Reputation: 12590
In Celery I'm running a main task that run one subtask for each item it get from the query. Subtasks should run in parallel. On the UI I have a progress bar that show how many subtasks are done on the total. I'm updating the main task state to give the info to the progress bar. My problem is that the main task ended right after pushing all the subtasks to the broker so I can't update his state anymore. I wish that the main task could wait until all the subtasks were done. Is it possible? Any other solutions? Here's my pseudo code (real code don't use global ;-)).
total = 0
done = 0
@task(ignore_result=True)
def copy_media(path):
global total, done
copy_media.update_state(state=STARTED, meta={'total': total, 'done': done})
documents = Document.objects.all()
total = documents.count()
copy_media.update_state(state=STARTED, meta={'total': total, 'done': done})
for document in documents:
process_doc.delay(document, path, copy_media)
@task(ignore_result=True)
def process_doc(document, path, copy_media):
global total, done
# Do some stuff
done += 1
copy_media.update_state(state=STARTED, meta={'total': total, 'done': done})
Upvotes: 5
Views: 5154
Reputation: 16029
I don't know which version of celery you are running but you could have a look at Group subtasks (new in 3.0).
Upvotes: -1
Reputation: 6044
You can use memcached-backed caching to store number of complete tasks. There's even cache.inrc
in django cache API for atomic increment to make sure concurrent updates of count don't screw things up.
Also, holding main task running until all subtasks complete is bad idea because you're basically blocking one of celery workers for a long time. If celery is run with one worker process, this will result in never-ending lock.
Upvotes: 0
Reputation: 12590
I found a way using TaskSet
. But I'm not totally satisfied because I can't ignore the result of the subtasks. If I ignore result for the process_doc
task results.ready()
always return False
, results.completed_count()
always return 0, etc. Here's the code:
@task(ignore_result=True)
def copy_media(path):
copy_media.update_state(state=STARTED, meta={'total': total, 'done': done})
documents = Document.objects.all()
total = documents.count()
copy_media.update_state(state=STARTED, meta={'total': total, 'done': done})
job = TaskSet(tasks=[process_doc.subtask((document, path))
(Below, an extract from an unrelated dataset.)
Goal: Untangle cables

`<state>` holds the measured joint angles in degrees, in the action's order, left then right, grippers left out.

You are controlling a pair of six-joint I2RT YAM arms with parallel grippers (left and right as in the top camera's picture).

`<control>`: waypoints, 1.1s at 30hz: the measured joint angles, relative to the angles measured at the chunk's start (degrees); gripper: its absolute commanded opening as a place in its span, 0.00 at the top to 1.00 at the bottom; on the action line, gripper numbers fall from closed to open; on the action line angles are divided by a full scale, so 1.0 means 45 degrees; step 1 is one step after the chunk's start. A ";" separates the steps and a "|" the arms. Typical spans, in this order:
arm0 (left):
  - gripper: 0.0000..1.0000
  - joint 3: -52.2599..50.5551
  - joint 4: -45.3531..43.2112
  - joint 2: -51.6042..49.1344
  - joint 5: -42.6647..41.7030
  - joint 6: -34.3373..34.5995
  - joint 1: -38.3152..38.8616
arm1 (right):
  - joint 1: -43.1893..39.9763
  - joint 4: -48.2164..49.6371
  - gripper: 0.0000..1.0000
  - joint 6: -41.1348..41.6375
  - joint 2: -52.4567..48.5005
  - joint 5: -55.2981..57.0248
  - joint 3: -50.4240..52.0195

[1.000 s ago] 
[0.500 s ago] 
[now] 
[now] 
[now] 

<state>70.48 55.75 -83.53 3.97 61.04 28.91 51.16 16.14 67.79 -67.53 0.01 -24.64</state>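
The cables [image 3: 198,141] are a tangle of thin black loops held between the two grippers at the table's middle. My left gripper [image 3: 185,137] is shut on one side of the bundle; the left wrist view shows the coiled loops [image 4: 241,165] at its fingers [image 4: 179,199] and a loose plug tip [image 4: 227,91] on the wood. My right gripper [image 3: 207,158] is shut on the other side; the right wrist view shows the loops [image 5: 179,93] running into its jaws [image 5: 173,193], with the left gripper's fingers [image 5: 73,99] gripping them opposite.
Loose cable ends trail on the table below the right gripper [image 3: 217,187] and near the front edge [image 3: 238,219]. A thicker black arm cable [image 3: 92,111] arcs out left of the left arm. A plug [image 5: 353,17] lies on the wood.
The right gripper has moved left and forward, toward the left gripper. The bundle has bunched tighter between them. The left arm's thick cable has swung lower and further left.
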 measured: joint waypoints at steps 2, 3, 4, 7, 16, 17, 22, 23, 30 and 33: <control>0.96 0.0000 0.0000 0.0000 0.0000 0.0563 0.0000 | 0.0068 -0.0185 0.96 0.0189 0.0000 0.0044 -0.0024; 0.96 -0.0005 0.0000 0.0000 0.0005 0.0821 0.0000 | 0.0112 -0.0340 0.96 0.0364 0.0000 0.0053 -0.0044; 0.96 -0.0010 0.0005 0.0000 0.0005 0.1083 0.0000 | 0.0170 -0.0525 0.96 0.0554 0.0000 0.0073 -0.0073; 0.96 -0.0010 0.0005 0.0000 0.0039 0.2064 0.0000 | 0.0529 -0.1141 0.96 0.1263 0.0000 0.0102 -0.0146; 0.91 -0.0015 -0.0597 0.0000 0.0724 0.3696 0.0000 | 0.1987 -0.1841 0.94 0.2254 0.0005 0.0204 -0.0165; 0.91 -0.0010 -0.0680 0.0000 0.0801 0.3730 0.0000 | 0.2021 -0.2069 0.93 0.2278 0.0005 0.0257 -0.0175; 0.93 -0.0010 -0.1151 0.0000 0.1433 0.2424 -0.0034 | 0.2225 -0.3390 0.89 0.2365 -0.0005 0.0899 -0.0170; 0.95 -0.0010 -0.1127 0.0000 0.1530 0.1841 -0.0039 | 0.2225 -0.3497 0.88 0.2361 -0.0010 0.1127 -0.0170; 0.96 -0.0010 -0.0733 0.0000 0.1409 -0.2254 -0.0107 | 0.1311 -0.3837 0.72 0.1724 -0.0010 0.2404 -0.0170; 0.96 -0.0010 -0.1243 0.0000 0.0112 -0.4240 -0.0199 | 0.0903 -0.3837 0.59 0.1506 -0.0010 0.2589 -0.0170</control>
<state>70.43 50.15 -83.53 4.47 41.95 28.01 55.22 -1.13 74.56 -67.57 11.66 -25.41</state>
for document in documents])
results = job.apply_async()
doc_name = ''
while not results.ready():
done = results.completed_count()
if done:
last = done - 1
for idx in xrange(last, -1, -1):
if results[idx].ready():
doc_name = results[idx].result
break
copy_media.update_state(state=STARTED, meta={'total': total, 'done': done, 'doc-name': doc_name})
time.sleep(0.25)
@task()
def process_doc(document, path):
# Do some stuff
return document
Upvotes: 3